With the global economy generally pretty out of whack, you’ve heard the calls for a shift to the gold standard. (If not, here’s Ron Paul.) And you’re probably still wondering what Bitcoin is, too. Then there’s this list of alternative currencies Katherine Ward put together for New York magazine in April. And now: there’s the kissing economy.
The world will run on affection, where hatred is a fine. You can buy a go-kart by hugging your husband or wife.
The Metro St. James Cafe in Sydney, Australia, is allowing its customers to buy coffee by kissing their partners between 9 and 11 a.m.
So, you walk in, get your coffee, and then the waiter/waitress tells you that you can kiss—it has to be a “real kiss”—instead of paying actual money. As the very French dude in their video says: “At Metro St. James, we don’t want you money. We want your kisses.”
But, I guess, “kisses” are actually a kind of money, right? If “money” is just an object that’s accepted as payment for goods and services, a “kiss,” the thing the two people are creating, is the object that’s being accepted as payment for your coffee. It’s harmless and kind of great—although one couple really kisses and it’s sort of uncomfortable depending on how you feel about two people making out in front of a cash register at a coffee shop—and maybe not all that insane? I don’t know.
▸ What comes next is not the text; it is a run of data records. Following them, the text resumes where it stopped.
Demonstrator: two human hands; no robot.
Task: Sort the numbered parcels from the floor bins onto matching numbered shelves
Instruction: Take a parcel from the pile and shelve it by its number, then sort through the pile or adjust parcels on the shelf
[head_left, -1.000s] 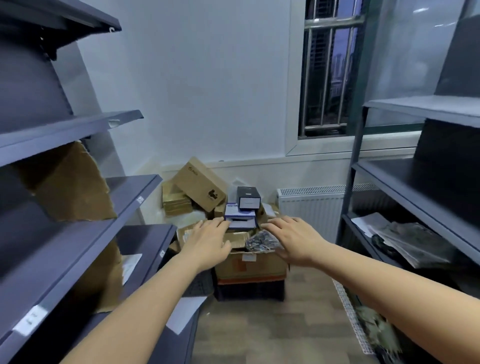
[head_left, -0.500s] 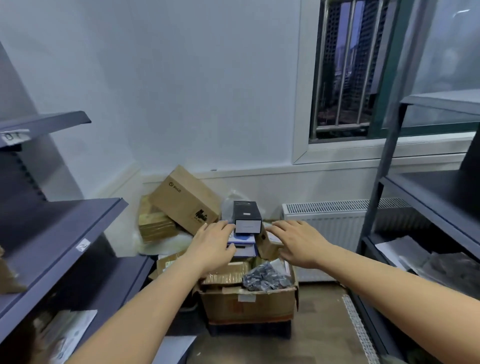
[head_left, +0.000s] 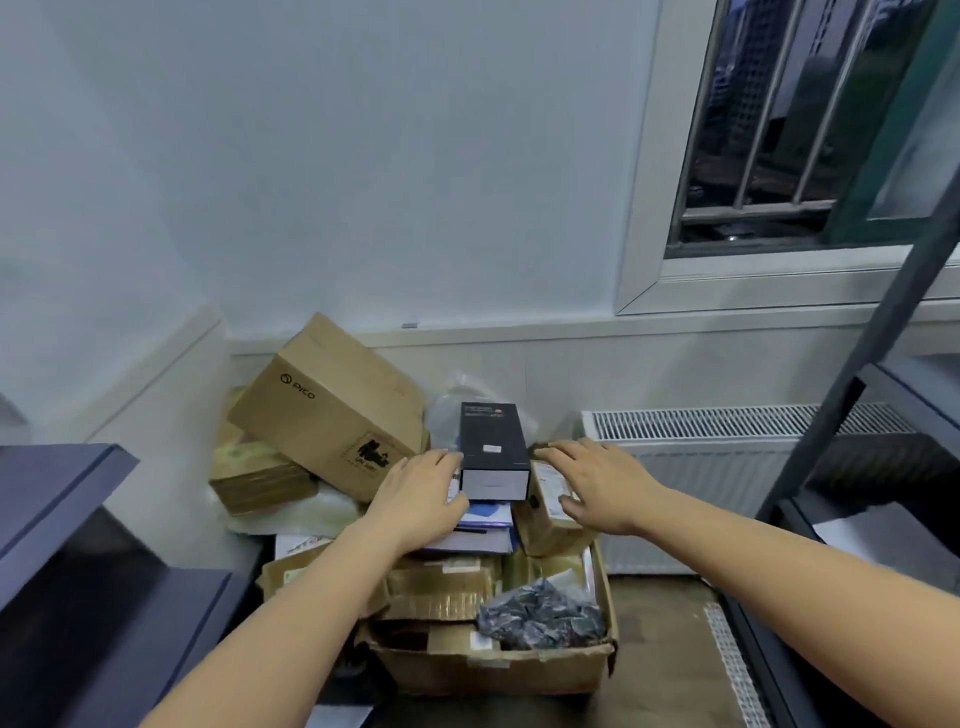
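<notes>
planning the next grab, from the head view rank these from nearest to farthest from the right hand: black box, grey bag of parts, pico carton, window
1. black box, just left of the right hand
2. grey bag of parts, below it in the floor bin
3. pico carton, far left against the wall
4. window, up on the right

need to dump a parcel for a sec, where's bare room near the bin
Bare spots: the dark shelf top at far left, and the floor strip between the cardboard bin and the right rack. Crowded: the bin itself is heaped, with both hands flanking the black box, and boxes such as the tilted brown carton fill the corner behind.
</notes>
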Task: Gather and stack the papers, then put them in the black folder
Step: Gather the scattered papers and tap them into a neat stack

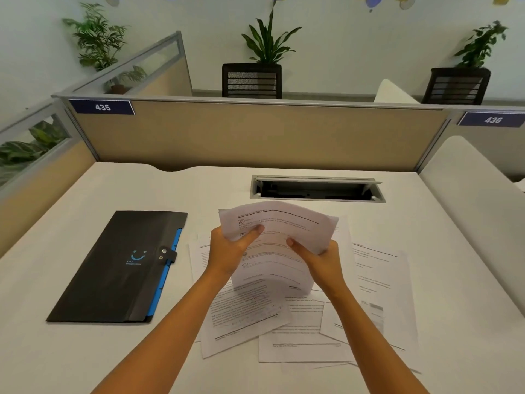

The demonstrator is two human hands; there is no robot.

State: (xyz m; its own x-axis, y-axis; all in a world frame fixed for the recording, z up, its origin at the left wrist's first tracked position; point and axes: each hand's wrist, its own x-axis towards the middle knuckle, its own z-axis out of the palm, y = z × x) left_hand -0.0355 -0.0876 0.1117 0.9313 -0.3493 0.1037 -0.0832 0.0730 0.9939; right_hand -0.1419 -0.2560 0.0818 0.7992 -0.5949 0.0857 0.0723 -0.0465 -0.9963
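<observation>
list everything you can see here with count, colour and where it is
sheets of printed paper held up: a few, exact count unclear, white, gripped in both hands above the desk
loose printed paper sheets: several, white, overlapping on the desk under the hands
flat black folder with blue edge and snap tab: one, lying closed on the desk, left of the papers
white desk: one, fills the foreground
metal cable hatch: one, grey, open, set in the desk behind the papers
beige partition panel: one, behind the desk, with blue labels 435 and 436
black mesh chairs: two, beyond the partition
green potted plants: several, along the wall
left hand: one, holds the sheets
right hand: one, holds the sheets
</observation>
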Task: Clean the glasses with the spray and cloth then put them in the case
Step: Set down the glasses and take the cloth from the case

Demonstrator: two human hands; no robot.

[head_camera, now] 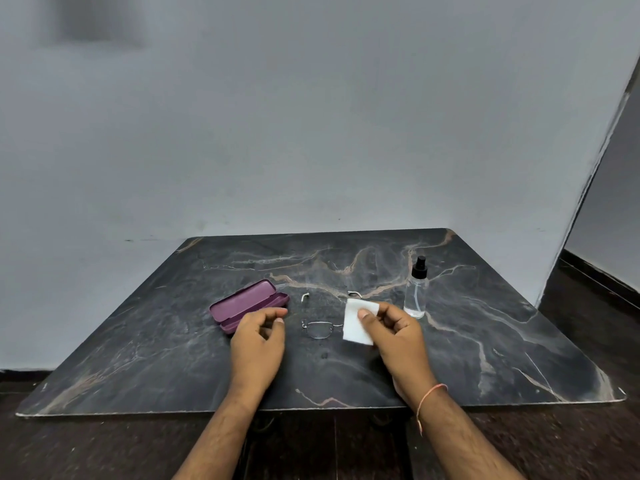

The “promotion” will only last until the end of June, and it’s not really sustainable to have a cafe that presumably uses standard currency to buy its goods and record profits to then sell their coffee for kisses, but maybe one day. The world will run on affection, where hatred is a fine. You can buy a go-kart by hugging your husband or wife. Hedge funds will monitor and trade on eskimo kisses and multi-part handshakes. Goldman Sachs would be the purveyor of all things good.